The article says that federal prisoners' "good time" sentence reductions are automatically provided up front but you can lose good time and thus extend your sentence. That's smart thinking, to take advantage of loss aversion, a now-well-documented psychological phenomenon in behavioral economics [0].

(I do the same in my law-school classes: Students automatically get an up-front "signing bonus" for attendance in points on their final-grade total, but they can lose points by exceeding stated absence thresholds [1]. It works quite well for that purpose.)

[0] https://www.investopedia.com/terms/l/loss-psychology.asp

[1] https://toedtclassnotes.site44.com/Syllabus.html#orgdc01c7d

It doesn't really work that well. 15% just isn't enough of a motivator when considering the other factors at play on the inside (except for people who aren't totally broken that have kids they want to get back to or family members that might die within that window).
> It doesn't really work that well. 15% just isn't enough of a motivator when considering the other factors at play on the inside

I'm curious about the basis for your opinion; do you have first-hand personal experience?

Yes. Years and years and years of it.
If we're asking whether the policy works or not, we need to look at all inmates, not personal experience. What percentage of inmates receive early release? Does that percentage change when it's not given up front, but accrued over time? What percentage of prisoners who receive early release say they would have behaved worse if not for the policy?
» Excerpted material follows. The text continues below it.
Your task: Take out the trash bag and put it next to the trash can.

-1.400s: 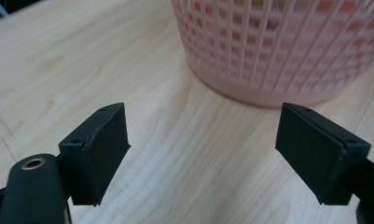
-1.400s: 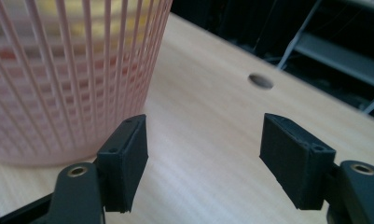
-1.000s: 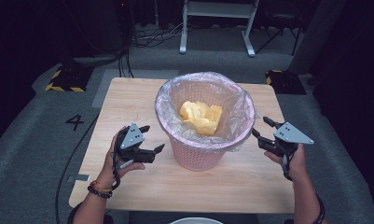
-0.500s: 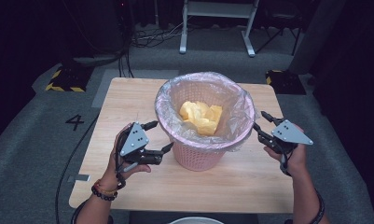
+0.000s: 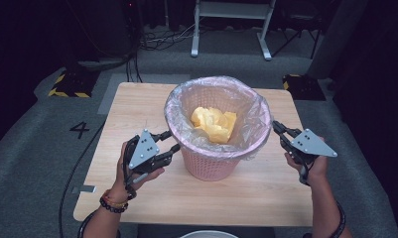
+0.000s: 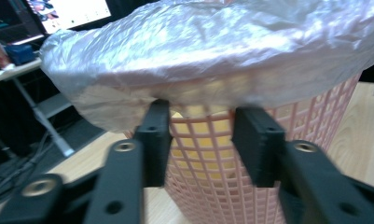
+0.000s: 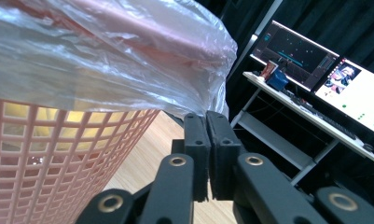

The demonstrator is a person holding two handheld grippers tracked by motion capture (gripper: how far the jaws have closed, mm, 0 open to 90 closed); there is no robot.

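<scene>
A pink lattice basket [image 5: 209,166] stands mid-table, lined with a clear plastic bag [image 5: 251,129] folded over its rim. Crumpled yellow material [image 5: 214,121] lies inside. My left gripper [image 5: 172,140] is at the basket's left side. Its jaws have just been closing, and in the left gripper view the left gripper [image 6: 203,112] still shows a gap, with its tips just under the bag's hem [image 6: 128,100] and the lattice behind. At the basket's right side my right gripper [image 5: 275,125] has just closed. In the right gripper view the right gripper [image 7: 205,115] is shut where the bag's hem [image 7: 175,100] meets its tips.
The wooden table [image 5: 137,109] has bare room around the basket. A white round rim [image 5: 209,234] pokes in at the near edge. On the floor beyond are yellow-black blocks [image 5: 67,84] and a white frame [image 5: 231,25]. A desk with monitors [image 7: 315,70] stands off to the side.
Both grippers rose a little and came in against the bag's folded hem. The left jaws narrowed and the right jaws came together.
</scene>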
Is behavior worse when there is no conditional early release policy?
If you take away a decade of my life and I know when I release I have no job, I've lost lots of family, I'm willing to trade 1.5 years more time in order to be comfortable/live in the best possible way for the 10 versus get out in 8.5, especially if I am used to getting high and want to keep doing it. The numbers are both too big and too small to make it matter to someone whose calculus got them a 10 year sentence. I tried talking sense into so many youngsters but their lives are gone in their minds. They are going to spend their 20s and parts of their 30s behind bars. They don't care. Their only calculation is to keep their security points down so they don't end up at at a really really hard yard. That was the only thing the youngsters worried about when it came to getting in trouble. And that was mainly because they were afraid of gang rape (I don't know if that's a thing or not, it wasn't at our spot but there was a hyper fear of it going to another spot) beaten and stabbed, or if they had come down in levels zero desire to go back up.
This is why you see a lot of 1 year and 1 day sentences. Any federal sentence 1 year or less must be served 100% in full. If it’s 1 year and 1 day it’s eligible for the time reduction credit and you can serve less than 1 year.